• Directions: Return, character for character, the lines from the one bearing "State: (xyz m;" through the end of the material. Omit everything before that line.

• Data:
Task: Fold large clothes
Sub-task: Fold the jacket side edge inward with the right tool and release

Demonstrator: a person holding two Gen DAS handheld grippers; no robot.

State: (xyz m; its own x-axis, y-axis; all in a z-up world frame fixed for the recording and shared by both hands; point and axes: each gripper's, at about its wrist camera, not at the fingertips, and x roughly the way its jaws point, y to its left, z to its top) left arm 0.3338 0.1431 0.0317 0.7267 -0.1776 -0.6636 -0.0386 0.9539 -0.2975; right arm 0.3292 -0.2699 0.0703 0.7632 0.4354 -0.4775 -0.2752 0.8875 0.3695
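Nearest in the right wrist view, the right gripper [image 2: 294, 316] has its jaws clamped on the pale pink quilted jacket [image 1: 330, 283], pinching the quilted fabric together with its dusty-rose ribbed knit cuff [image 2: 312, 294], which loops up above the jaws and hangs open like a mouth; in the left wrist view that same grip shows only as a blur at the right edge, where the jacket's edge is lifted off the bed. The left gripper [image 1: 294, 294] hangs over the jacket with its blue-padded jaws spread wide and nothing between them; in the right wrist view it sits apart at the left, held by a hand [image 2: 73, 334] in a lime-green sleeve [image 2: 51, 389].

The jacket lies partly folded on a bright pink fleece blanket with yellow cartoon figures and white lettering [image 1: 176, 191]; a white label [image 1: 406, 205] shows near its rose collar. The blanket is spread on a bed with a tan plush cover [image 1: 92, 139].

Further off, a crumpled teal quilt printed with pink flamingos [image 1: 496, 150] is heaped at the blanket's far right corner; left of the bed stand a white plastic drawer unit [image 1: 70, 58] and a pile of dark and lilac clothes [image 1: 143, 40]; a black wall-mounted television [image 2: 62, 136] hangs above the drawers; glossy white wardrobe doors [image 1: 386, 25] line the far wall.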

• Task output:
State: (xyz m; its own x-axis, y-axis; all in a z-up world frame fixed for the recording and shared by both hands; point and axes: each gripper's, at about its wrist camera, not at the fingertips, and x roughly the way its jaws point, y to its left, z to its top) left arm 0.3338 0.1431 0.0317 0.7267 -0.1776 -0.6636 -0.0386 0.9539 -0.2975; right arm 0.3292 -0.2699 0.0703 0.7632 0.4354 -0.4775 -0.2752 0.8875 0.3695
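Nearest in the right wrist view, the right gripper [image 2: 294, 316] has its jaws clamped on the pale pink quilted jacket [image 1: 330, 283], pinching the quilted fabric together with its dusty-rose ribbed knit cuff [image 2: 312, 294], which loops up above the jaws and hangs open like a mouth; in the left wrist view that same grip shows only as a blur at the right edge, where the jacket's edge is lifted off the bed. The left gripper [image 1: 294, 294] hangs over the jacket with its blue-padded jaws spread wide and nothing between them; in the right wrist view it sits apart at the left, held by a hand [image 2: 73, 334] in a lime-green sleeve [image 2: 51, 389].

The jacket lies partly folded on a bright pink fleece blanket with yellow cartoon figures and white lettering [image 1: 176, 191]; a white label [image 1: 406, 205] shows near its rose collar. The blanket is spread on a bed with a tan plush cover [image 1: 92, 139].

Further off, a crumpled teal quilt printed with pink flamingos [image 1: 496, 150] is heaped at the blanket's far right corner; left of the bed stand a white plastic drawer unit [image 1: 70, 58] and a pile of dark and lilac clothes [image 1: 143, 40]; a black wall-mounted television [image 2: 62, 136] hangs above the drawers; glossy white wardrobe doors [image 1: 386, 25] line the far wall.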

The answer given here is complete.